■ Task directions
Every line of the data below should be retyped exactly.

■ Data excerpt
■ ■ ■ ■ ■
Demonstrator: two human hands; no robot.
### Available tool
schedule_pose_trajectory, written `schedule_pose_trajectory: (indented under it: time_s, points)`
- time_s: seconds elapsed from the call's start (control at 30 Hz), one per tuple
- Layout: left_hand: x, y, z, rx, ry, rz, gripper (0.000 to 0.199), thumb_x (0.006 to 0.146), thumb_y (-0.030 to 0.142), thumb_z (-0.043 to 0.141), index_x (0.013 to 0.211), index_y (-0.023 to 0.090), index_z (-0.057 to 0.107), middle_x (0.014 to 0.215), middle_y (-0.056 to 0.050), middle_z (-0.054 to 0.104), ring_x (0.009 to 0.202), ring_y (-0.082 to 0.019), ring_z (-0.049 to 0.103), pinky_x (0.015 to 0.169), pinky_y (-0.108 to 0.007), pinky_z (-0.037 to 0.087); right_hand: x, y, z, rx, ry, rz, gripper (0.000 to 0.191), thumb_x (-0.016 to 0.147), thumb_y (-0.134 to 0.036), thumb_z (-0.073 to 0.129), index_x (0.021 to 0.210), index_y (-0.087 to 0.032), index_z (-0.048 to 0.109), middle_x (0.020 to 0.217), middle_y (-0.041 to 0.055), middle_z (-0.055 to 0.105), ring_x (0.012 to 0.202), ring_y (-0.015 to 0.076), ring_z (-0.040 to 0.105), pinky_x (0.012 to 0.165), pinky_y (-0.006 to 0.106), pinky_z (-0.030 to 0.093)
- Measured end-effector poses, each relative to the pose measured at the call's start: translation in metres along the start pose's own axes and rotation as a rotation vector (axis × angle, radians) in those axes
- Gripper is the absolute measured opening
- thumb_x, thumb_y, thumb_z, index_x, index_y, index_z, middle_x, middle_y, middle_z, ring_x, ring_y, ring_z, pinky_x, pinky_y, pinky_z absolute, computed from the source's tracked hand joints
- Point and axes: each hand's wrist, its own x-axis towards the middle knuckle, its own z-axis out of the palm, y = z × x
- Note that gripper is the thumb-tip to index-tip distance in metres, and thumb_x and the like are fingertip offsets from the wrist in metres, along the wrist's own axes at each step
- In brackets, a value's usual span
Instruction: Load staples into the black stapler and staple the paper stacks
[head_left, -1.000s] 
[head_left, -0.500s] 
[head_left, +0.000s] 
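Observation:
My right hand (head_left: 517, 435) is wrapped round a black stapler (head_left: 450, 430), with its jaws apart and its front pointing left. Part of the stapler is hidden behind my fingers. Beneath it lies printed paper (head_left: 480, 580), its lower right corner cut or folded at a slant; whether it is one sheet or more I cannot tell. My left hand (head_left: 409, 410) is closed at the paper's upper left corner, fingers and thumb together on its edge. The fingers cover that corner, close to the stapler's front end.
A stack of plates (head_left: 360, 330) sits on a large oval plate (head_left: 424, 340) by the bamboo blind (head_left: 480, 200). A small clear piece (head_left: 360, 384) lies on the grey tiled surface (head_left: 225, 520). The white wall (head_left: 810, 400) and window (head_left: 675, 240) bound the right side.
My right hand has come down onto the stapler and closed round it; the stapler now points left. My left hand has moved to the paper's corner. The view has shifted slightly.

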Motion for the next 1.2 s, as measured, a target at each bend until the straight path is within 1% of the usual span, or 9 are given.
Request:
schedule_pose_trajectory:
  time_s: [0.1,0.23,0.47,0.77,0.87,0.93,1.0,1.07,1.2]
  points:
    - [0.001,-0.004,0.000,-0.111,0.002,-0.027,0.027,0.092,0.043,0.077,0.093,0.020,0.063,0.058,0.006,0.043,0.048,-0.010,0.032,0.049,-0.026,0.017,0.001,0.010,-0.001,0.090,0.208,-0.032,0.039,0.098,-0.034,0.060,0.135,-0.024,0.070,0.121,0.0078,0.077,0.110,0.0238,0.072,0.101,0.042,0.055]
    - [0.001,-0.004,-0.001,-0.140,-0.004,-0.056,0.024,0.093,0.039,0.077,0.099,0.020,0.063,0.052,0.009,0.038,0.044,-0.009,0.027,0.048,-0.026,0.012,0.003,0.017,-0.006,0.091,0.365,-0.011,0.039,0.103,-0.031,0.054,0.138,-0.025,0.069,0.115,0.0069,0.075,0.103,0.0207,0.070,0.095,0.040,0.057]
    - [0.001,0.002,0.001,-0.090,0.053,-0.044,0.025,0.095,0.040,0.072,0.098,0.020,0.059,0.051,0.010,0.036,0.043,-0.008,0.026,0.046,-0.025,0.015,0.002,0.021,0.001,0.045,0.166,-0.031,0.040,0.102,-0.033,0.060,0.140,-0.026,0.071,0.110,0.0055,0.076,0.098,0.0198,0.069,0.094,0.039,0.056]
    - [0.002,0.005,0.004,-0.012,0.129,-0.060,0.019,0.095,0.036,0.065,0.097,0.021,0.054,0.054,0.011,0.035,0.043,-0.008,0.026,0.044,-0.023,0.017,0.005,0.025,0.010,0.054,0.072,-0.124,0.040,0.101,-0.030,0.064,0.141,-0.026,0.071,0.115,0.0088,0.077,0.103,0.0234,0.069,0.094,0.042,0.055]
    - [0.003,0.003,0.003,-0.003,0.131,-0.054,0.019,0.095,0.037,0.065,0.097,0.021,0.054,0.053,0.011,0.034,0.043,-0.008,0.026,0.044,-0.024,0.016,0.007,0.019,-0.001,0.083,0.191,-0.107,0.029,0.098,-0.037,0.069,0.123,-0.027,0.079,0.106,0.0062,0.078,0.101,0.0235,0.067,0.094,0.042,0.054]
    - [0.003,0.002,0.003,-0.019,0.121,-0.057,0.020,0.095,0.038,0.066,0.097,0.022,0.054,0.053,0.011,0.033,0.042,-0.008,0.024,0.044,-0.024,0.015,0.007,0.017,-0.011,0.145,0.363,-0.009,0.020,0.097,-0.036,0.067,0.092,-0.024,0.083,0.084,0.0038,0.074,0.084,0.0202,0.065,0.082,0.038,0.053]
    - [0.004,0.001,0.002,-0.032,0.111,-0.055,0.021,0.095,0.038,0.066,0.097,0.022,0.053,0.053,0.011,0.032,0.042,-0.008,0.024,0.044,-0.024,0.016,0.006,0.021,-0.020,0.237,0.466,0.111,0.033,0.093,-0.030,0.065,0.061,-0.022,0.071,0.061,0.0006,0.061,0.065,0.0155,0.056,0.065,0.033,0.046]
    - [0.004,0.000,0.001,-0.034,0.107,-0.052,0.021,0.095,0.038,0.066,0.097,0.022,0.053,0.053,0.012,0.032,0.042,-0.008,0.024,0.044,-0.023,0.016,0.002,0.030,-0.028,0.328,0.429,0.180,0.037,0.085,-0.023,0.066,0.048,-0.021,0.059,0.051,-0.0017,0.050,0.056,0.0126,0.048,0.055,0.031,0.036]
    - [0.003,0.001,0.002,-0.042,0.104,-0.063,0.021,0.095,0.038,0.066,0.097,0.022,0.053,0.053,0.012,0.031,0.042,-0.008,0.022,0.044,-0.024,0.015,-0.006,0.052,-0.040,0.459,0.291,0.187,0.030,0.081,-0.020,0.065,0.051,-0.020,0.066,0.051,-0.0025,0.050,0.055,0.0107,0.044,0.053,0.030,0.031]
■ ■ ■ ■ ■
■ Response below
Demonstrator: two human hands; no robot.
### Available tool
schedule_pose_trajectory, written `schedule_pose_trajectory: (indented under it: time_s, points)`
- time_s: seconds elapsed from the call's start (control at 30 Hz), one per tuple
- Layout: left_hand: x, y, z, rx, ry, rz, gripper (0.000 to 0.199), thumb_x (0.006 to 0.146), thumb_y (-0.030 to 0.142), thumb_z (-0.043 to 0.141), index_x (0.013 to 0.211), index_y (-0.023 to 0.090), index_z (-0.057 to 0.107), middle_x (0.014 to 0.215), middle_y (-0.056 to 0.050), middle_z (-0.054 to 0.104), ring_x (0.009 to 0.202), ring_y (-0.082 to 0.019), ring_z (-0.049 to 0.103), pinky_x (0.015 to 0.169), pinky_y (-0.108 to 0.007), pinky_z (-0.037 to 0.087); right_hand: x, y, z, rx, ry, rz, gripper (0.000 to 0.191), thumb_x (-0.016 to 0.147), thumb_y (-0.134 to 0.036), thumb_z (-0.073 to 0.129), index_x (0.021 to 0.210), index_y (-0.087 to 0.032), index_z (-0.048 to 0.109), middle_x (0.020 to 0.217), middle_y (-0.041 to 0.055), middle_z (-0.055 to 0.105), ring_x (0.012 to 0.202), ring_y (-0.015 to 0.076), ring_z (-0.040 to 0.105), pinky_x (0.012 to 0.165), pinky_y (-0.006 to 0.106), pinky_z (-0.030 to 0.093)
- Measured end-effector poses, each relative to the pose measured at the call's start: translation in metres along the start pose's own axes and rotation as a rotation vector (axis × angle, radians) in those axes
- Gripper is the absolute measured opening
- thumb_x, thumb_y, thumb_z, index_x, index_y, index_z, middle_x, middle_y, middle_z, ring_x, ring_y, ring_z, pinky_x, pinky_y, pinky_z absolute, computed from the source's tracked hand joints
- Point and axes: each hand's wrist, its own x-axis towards the middle knuckle, its own z-axis out of the palm, y = z × x
- Note that gripper is the thumb-tip to index-tip distance in metres, and thumb_x and the like are fingertip offsets from the wrist in metres, along the wrist's own axes at each step
- In brackets, a value's usual span
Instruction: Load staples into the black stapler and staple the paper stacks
[head_left, -1.000s] 
[head_left, -0.500s] 
[head_left, +0.000s] 
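Observation:
My right hand (head_left: 517, 435) is wrapped round a black stapler (head_left: 450, 430), with its jaws apart and its front pointing left. Part of the stapler is hidden behind my fingers. Beneath it lies printed paper (head_left: 480, 580), its lower right corner cut or folded at a slant; whether it is one sheet or more I cannot tell. My left hand (head_left: 409, 410) is closed at the paper's upper left corner, fingers and thumb together on its edge. The fingers cover that corner, close to the stapler's front end.
A stack of plates (head_left: 360, 330) sits on a large oval plate (head_left: 424, 340) by the bamboo blind (head_left: 480, 200). A small clear piece (head_left: 360, 384) lies on the grey tiled surface (head_left: 225, 520). The white wall (head_left: 810, 400) and window (head_left: 675, 240) bound the right side.
My right hand has come down onto the stapler and closed round it; the stapler now points left. My left hand has moved to the paper's corner. The view has shifted slightly.
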
Motion for the next 1.2 s, as measured, a target at each bend until the straight path is within 1% of the usual span, or 9 are given.
Request:
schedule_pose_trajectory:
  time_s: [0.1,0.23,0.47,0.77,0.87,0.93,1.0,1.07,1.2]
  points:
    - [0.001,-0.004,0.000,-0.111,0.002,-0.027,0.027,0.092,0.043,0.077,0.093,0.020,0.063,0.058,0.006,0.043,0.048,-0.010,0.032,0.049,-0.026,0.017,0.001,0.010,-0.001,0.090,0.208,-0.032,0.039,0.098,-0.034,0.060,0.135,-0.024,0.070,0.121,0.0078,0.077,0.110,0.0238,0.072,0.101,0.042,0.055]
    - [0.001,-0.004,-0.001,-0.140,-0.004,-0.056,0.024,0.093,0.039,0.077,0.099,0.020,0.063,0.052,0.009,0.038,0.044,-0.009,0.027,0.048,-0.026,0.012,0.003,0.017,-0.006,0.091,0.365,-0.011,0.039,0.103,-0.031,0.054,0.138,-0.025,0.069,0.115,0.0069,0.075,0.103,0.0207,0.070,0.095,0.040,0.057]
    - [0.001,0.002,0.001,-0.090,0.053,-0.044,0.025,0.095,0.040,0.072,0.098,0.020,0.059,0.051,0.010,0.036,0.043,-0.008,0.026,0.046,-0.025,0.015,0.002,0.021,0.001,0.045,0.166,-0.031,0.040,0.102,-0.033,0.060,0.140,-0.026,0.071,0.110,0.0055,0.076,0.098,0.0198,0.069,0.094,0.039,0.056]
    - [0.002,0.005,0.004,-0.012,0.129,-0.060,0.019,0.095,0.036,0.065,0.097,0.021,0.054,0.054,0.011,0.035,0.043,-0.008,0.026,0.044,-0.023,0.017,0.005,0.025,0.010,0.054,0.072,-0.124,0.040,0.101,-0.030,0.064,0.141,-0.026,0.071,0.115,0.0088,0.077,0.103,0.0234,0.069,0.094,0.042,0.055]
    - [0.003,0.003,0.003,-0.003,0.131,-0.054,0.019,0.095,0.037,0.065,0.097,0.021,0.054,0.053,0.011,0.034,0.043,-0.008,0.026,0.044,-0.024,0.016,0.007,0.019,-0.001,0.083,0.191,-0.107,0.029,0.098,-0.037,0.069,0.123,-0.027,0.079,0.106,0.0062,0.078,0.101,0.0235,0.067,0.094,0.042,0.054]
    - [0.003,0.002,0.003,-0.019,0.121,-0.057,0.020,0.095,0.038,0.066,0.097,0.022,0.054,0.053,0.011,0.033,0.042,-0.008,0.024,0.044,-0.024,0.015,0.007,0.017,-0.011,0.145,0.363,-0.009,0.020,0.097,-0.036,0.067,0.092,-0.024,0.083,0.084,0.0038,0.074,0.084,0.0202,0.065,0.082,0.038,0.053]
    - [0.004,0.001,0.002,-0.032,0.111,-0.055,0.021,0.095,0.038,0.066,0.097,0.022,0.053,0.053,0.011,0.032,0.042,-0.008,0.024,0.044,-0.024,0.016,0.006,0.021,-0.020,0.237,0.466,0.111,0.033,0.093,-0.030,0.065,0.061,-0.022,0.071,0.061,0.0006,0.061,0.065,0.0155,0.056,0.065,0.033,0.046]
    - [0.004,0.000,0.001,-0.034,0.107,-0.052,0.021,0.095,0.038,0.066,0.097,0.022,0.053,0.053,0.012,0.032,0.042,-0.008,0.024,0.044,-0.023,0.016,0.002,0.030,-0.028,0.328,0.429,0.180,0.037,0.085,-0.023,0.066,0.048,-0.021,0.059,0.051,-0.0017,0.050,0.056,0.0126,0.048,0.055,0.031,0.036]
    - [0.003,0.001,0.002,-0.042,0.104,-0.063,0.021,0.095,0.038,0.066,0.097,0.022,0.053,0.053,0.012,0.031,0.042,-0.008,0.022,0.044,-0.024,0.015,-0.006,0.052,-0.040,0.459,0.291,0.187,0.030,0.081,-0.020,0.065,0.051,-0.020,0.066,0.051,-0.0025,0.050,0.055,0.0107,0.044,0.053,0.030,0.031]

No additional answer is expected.